### WORKING DATA

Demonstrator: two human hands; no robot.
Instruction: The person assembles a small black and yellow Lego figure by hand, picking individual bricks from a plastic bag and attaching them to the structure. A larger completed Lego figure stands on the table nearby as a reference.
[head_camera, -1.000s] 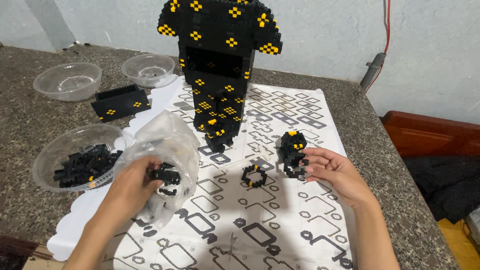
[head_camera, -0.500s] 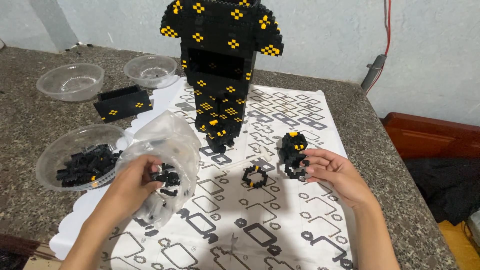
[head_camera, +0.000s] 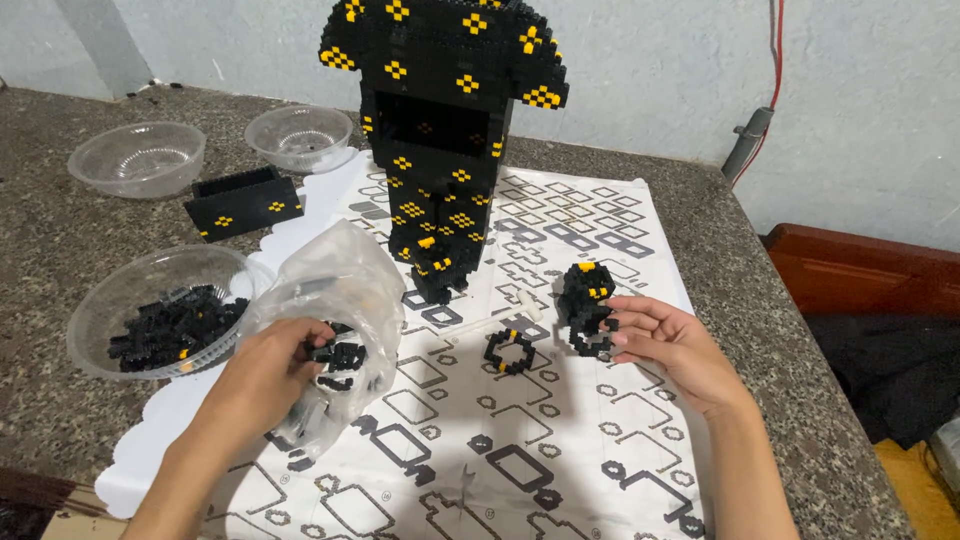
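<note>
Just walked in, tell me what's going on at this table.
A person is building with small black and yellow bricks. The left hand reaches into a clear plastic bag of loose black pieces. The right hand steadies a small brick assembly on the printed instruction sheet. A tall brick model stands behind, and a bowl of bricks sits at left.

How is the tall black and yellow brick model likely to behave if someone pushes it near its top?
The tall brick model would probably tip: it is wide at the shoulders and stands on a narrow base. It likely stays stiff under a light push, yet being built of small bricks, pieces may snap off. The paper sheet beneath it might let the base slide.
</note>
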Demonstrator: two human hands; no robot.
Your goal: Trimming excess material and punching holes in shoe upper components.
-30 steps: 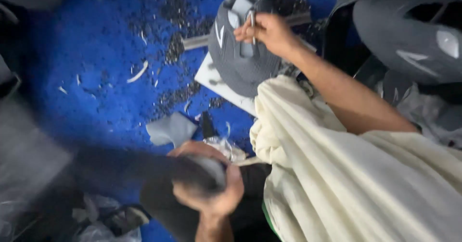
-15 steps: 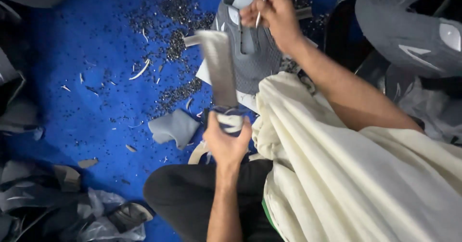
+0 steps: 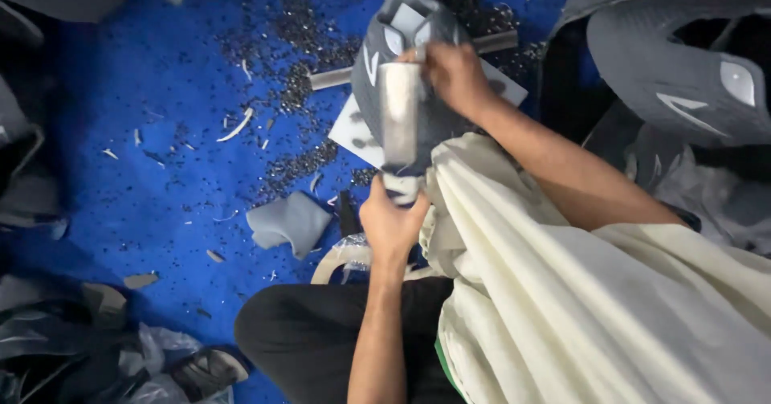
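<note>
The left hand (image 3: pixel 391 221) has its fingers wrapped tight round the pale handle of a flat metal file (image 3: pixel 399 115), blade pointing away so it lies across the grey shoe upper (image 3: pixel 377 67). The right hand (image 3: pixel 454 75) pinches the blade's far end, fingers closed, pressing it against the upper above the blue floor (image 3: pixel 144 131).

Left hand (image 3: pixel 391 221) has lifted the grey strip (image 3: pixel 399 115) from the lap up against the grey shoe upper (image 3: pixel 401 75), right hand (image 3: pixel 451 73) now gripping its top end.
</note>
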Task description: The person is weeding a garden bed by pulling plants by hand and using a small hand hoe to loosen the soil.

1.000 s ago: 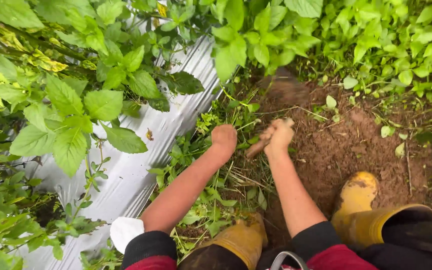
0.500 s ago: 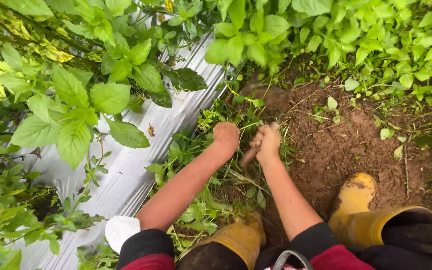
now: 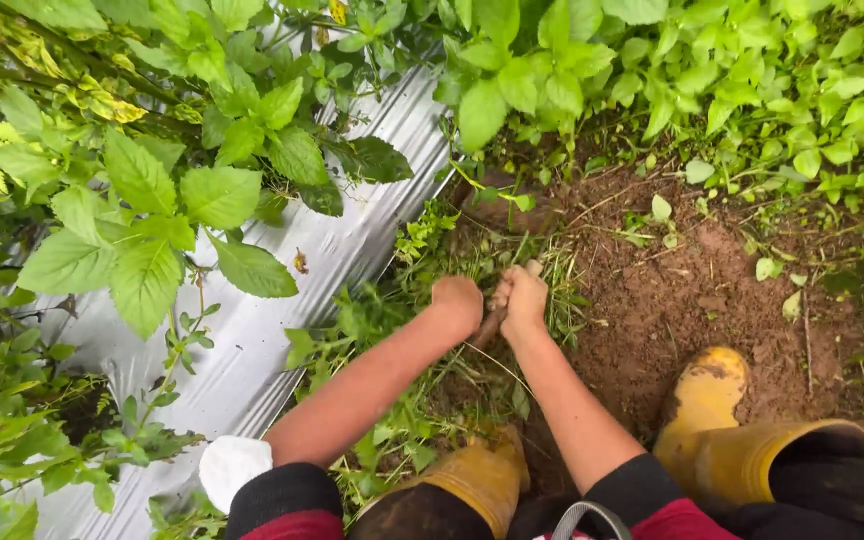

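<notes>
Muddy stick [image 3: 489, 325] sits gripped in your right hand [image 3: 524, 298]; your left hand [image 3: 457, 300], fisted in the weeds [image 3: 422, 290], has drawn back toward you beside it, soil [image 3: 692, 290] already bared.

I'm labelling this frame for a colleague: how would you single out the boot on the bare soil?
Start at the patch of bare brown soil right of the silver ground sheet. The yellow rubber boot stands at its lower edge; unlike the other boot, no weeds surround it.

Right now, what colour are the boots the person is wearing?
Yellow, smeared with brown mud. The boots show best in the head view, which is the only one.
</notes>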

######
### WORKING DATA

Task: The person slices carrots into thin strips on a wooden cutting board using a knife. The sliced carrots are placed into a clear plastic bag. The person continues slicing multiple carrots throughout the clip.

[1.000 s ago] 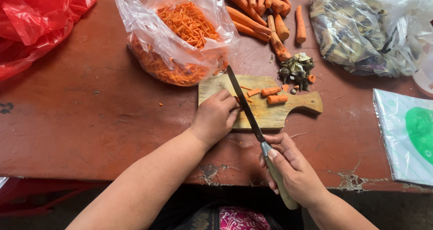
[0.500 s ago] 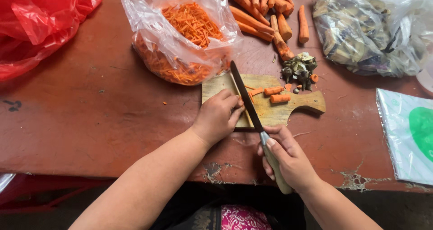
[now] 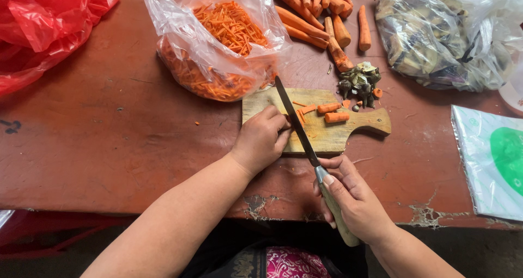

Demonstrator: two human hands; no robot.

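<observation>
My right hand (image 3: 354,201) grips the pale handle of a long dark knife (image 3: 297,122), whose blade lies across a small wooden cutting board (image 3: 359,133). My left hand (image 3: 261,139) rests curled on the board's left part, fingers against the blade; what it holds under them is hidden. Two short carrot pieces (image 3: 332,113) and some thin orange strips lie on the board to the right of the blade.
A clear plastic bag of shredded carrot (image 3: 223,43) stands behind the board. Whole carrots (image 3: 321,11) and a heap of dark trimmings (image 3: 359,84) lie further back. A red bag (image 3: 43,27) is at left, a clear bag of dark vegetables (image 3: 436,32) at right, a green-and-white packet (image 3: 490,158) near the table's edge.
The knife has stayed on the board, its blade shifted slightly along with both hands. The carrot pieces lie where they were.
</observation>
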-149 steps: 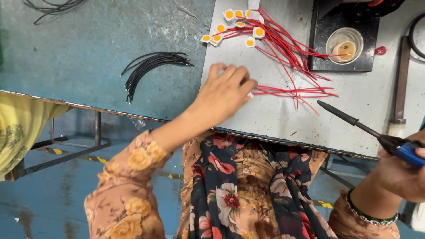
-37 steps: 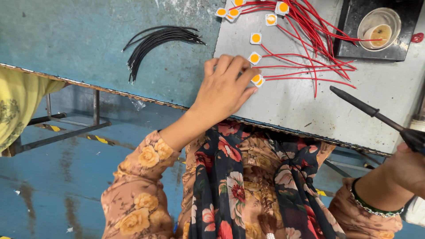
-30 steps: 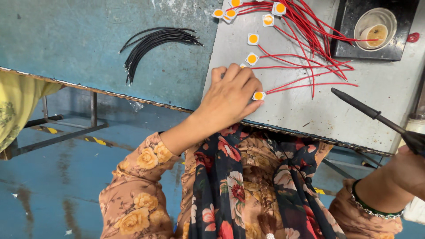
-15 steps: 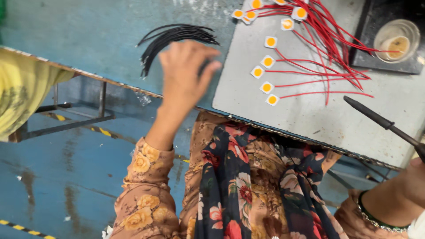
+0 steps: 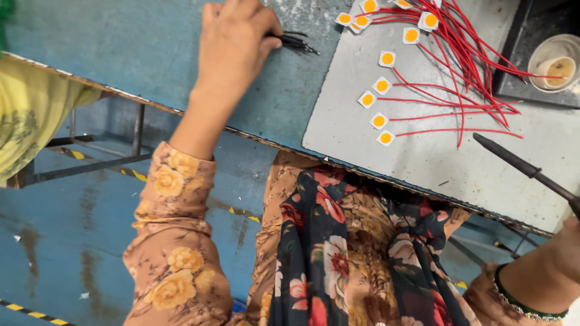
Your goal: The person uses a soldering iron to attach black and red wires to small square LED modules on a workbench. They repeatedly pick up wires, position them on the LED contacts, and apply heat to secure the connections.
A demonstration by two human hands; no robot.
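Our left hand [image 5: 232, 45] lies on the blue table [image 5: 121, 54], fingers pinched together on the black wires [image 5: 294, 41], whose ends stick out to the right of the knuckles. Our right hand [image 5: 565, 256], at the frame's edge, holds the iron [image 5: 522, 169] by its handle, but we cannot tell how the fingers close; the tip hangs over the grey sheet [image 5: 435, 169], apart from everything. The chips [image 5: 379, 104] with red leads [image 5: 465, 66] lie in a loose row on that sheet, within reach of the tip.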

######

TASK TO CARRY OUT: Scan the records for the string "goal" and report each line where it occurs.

SOLVED EXERCISE:
Your goal: Trimming excess material and punching holes in shoe upper components.
Your goal: The person uses a soldering iron to attach black and red wires to small square LED modules on a workbench. They repeatedly pick up wires, position them on the LED contacts, and apply heat to secure the connections.

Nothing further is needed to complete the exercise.